Practical Scenarios for Founders
#There are several scenarios where OIDC becomes a strategic tool for a growing business. The most common is the Social Login. If you want to lower the friction for new users by allowing them to sign up with Google or Apple, you are implementing OIDC. This is a proven way to increase conversion rates because users do not have to create and remember a new password.
Another critical scenario is Enterprise Single Sign-On (SSO). If you are selling software to large corporations, their IT departments will likely require you to integrate with their internal identity systems like Okta or Azure AD. Most of these modern enterprise systems support OIDC. Having this capability ready can be the difference between closing a major deal and being stuck in a security review for six months.
Internal tool security is a third use case. As your startup grows, you will have various internal dashboards and admin panels. Using OIDC to gate these tools ensures that only your employees can access sensitive company data. By linking these tools to your company’s primary identity provider, you can instantly revoke access for an employee who leaves the company, which is a vital part of basic security hygiene.
Strategic Decisions and Unknowns
#Choosing to use OIDC is usually the right move, but it introduces its own set of questions. One of the primary unknowns is vendor lock-in. If you choose a specific identity provider to handle your OIDC flows, how difficult will it be to switch later? While the protocol is standard, the way different providers handle user metadata and management can vary wildly. This is a risk that founders must weigh against the speed of implementation.

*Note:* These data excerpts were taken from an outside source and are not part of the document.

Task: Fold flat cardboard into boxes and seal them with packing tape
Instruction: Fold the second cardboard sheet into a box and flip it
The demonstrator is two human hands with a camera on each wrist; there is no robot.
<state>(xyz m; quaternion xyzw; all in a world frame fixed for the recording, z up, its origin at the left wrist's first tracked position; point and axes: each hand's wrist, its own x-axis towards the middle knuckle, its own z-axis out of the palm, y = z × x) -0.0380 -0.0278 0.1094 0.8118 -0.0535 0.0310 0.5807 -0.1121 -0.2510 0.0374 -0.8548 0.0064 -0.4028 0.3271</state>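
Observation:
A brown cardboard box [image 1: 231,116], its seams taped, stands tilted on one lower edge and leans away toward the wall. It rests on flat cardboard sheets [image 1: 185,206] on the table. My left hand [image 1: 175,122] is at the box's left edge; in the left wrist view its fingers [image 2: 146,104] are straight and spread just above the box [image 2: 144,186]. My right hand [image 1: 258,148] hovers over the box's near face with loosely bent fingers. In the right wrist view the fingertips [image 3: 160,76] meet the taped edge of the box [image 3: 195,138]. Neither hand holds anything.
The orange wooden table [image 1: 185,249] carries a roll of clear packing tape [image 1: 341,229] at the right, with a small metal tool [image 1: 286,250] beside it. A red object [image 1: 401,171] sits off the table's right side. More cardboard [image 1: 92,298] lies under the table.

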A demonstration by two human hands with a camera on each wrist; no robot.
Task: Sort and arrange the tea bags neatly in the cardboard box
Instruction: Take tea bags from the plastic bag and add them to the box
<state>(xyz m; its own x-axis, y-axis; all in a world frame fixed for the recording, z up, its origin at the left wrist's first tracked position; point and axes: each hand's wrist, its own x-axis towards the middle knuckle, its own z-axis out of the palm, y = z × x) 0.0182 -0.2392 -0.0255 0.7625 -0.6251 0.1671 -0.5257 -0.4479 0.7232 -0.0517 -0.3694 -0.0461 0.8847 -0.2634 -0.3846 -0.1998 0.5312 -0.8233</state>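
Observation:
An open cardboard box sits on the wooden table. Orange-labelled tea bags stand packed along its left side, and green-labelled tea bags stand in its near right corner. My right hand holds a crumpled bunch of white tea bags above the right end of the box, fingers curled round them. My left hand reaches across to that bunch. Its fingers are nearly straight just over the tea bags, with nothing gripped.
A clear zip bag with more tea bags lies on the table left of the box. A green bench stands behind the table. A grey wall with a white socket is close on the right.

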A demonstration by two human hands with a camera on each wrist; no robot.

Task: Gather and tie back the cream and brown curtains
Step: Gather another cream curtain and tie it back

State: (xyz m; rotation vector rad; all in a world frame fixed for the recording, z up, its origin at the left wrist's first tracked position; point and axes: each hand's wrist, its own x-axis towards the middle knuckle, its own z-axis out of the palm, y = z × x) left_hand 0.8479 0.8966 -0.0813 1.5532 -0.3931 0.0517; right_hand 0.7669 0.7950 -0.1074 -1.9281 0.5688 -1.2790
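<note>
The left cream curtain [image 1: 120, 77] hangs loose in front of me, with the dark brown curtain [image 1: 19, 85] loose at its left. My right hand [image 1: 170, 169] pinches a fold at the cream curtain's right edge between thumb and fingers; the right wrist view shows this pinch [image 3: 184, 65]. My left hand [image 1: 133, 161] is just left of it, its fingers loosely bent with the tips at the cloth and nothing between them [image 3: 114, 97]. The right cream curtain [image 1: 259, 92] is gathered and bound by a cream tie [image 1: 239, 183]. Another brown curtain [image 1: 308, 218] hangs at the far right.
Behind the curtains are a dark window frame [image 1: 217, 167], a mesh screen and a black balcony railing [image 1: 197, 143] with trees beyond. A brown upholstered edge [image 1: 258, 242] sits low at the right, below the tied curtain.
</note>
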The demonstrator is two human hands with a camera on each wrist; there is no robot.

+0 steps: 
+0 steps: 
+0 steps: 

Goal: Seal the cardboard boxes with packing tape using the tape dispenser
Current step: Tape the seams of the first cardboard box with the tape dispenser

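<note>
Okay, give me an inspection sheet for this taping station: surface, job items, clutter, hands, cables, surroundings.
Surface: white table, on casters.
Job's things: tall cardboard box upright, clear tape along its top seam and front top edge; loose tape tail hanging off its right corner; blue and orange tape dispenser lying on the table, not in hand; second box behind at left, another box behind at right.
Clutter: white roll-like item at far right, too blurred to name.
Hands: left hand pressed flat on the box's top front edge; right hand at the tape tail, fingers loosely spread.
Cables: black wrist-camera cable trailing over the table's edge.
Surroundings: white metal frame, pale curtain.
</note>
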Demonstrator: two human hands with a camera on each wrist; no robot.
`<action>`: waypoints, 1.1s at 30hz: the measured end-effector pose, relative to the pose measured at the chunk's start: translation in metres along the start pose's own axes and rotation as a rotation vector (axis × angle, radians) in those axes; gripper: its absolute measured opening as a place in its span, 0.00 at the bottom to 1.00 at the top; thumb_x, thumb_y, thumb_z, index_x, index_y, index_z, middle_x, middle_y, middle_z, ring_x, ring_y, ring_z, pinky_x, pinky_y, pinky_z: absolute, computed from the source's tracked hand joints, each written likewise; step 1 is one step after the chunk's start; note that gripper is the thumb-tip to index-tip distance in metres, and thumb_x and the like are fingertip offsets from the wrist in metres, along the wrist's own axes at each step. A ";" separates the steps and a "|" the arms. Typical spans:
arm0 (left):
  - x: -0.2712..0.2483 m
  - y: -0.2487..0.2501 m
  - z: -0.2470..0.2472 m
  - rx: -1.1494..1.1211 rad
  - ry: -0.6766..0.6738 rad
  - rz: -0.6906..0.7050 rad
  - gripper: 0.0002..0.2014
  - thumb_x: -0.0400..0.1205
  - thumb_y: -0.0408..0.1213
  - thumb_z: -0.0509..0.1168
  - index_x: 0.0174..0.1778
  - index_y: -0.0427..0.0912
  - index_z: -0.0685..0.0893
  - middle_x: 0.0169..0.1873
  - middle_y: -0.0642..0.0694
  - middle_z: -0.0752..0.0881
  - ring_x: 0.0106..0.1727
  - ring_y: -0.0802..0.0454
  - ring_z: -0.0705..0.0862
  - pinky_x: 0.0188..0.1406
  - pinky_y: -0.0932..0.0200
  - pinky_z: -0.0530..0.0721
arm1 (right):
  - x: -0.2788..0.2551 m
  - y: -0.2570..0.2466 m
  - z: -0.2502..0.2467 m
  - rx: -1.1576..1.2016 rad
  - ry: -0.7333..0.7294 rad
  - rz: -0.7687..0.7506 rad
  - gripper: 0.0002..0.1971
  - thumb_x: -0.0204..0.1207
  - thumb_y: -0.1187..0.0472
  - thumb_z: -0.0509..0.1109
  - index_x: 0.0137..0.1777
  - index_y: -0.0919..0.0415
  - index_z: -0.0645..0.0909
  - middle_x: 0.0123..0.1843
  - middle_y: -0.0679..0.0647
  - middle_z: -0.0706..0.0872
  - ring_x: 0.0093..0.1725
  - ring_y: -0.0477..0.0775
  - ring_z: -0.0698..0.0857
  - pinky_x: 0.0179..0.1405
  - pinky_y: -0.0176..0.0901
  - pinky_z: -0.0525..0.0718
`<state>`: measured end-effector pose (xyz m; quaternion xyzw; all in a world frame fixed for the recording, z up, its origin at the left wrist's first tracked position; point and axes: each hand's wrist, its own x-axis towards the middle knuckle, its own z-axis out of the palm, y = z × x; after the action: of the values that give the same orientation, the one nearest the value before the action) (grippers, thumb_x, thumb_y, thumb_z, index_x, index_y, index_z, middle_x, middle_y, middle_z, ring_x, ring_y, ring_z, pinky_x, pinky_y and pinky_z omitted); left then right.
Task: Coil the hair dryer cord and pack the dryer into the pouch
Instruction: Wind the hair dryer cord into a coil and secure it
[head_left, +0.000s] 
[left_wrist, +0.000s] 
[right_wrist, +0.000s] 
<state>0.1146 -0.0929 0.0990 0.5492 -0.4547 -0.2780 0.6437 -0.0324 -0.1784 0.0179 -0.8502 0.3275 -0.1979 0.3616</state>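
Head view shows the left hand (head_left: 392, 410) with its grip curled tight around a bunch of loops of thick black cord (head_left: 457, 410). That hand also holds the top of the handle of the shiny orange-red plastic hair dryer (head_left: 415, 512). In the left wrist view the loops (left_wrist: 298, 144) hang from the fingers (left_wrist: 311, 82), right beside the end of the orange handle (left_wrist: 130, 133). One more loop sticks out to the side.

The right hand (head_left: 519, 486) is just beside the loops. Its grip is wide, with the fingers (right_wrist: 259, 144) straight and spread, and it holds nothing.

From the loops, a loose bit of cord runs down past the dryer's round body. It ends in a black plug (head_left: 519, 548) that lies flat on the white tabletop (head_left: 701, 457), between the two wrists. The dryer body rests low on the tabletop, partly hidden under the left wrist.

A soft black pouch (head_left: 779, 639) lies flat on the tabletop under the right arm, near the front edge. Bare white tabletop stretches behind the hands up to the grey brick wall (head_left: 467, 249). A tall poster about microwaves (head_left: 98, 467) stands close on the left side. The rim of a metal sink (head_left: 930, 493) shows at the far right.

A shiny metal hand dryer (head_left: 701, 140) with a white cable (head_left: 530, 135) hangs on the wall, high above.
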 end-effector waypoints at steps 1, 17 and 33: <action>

There is also the question of data privacy and residency. When you use an OIDC provider, you are trusting them with your users’ identity data. If your startup operates in highly regulated industries like healthcare or finance, you need to ensure your identity provider meets specific compliance standards. You must also consider what happens if the OIDC provider experiences an outage. If their system goes down, your users cannot log in to your product. How will you handle that downtime, and what is your backup plan?
Finally, there is the technical debt of implementation. While OIDC is a standard, it is complex. There are multiple flows, such as the Authorization Code Flow or the Implicit Flow, each with different security profiles. As a founder, you have to decide if your team has the expertise to implement this correctly or if you should use a managed service that handles the heavy lifting. The cost of a managed service is predictable, but the cost of a security breach due to a misconfigured OIDC implementation can be catastrophic.
Navigating these technical choices requires a balance of pragmatism and long-term thinking. OIDC provides a solid foundation for identity management, allowing you to build a system that is both secure and scalable. By leveraging this protocol, you are following industry best practices and setting your startup up for future growth in an increasingly interconnected digital ecosystem.